I have multiple game-playing agents hooked up to a model that spits out both their next move as well as a vector of symbols to 'communicate' with their fellow agents. I plan to build out a custom policy that calculates an intrinsic reward based on the interplay between actions taken this timestep and symbols received last timestep.
What I'm struggling with is the right way to persist this bag of communication vectors; while calculating the reward for a given agent I'd need the communication vectors passed around from the last timestep.
I've been considering adding the symbol emission to my action space so my environment's step function can hold all the vectors (possibly in prev_actions), alternatively it seems like one could use callbacks such as on_episode_start to hold the required data. I'm not sure what the best practice for this kind of data-passing would be.

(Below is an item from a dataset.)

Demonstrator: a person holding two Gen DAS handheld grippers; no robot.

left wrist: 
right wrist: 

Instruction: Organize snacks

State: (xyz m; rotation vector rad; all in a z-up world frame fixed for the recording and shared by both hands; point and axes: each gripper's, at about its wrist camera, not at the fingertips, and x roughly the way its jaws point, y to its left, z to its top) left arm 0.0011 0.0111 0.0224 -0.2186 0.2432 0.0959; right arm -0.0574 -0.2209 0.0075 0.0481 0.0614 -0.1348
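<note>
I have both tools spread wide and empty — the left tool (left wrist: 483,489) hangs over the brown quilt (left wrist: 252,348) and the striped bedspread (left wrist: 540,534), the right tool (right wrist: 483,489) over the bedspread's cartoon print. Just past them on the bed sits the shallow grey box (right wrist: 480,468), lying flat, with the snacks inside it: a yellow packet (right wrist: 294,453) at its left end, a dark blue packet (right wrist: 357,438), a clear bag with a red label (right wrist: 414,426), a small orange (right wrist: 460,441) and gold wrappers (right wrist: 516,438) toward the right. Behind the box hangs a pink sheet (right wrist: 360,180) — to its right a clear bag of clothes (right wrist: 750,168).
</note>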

Can it be emitted as an action and included as part of the observation of agents in the next timestep? The env would have to do this internally.
For calculating the rewards, it sounds like you can do it in the env as usual, if you save the last action/symbols, or it could also be done in a on_postprocess_traj callback where you have the opportunity to rewrite the entire rollout sequence if needed.
Including the symbols as an observation did not not occur to me, I'll play around with encoding the communication as an action.
Regarding intrinsic rewards, I was planning to hard-code them into the policy to differentiate from environmental reward, as the collective environmental reward is the final 'score.' Is there a better way to differentiate between the two types of reward for reporting purposes?
Currently we do not really have a "shared" reward for the environment --- that would have to be added individually to each agent's rewards by the env. Reporting wise episode_reward corresponds to the sum of all agent rewards in the episode, and the policy_rewards rewards seen by each type of policy controlling the agent.
Assigning intrinsic rewards in a callback sounds like a good option, assuming they cannot be calculated purely in the env and requires access to the policy's variables.
Intrinsic reward can be calculated purely in the env here if the symbols from the last timestep are available as observations.
So the env computes total_reward = environmental_reward + intrinsic_reward, but for reporting purposes I would want access to a breakdown such as episode_total_reward, episode_environmental_reward, episode_intrinsic_reward. I'm a bit fuzzy on the best way to achieve that kind of breakdown.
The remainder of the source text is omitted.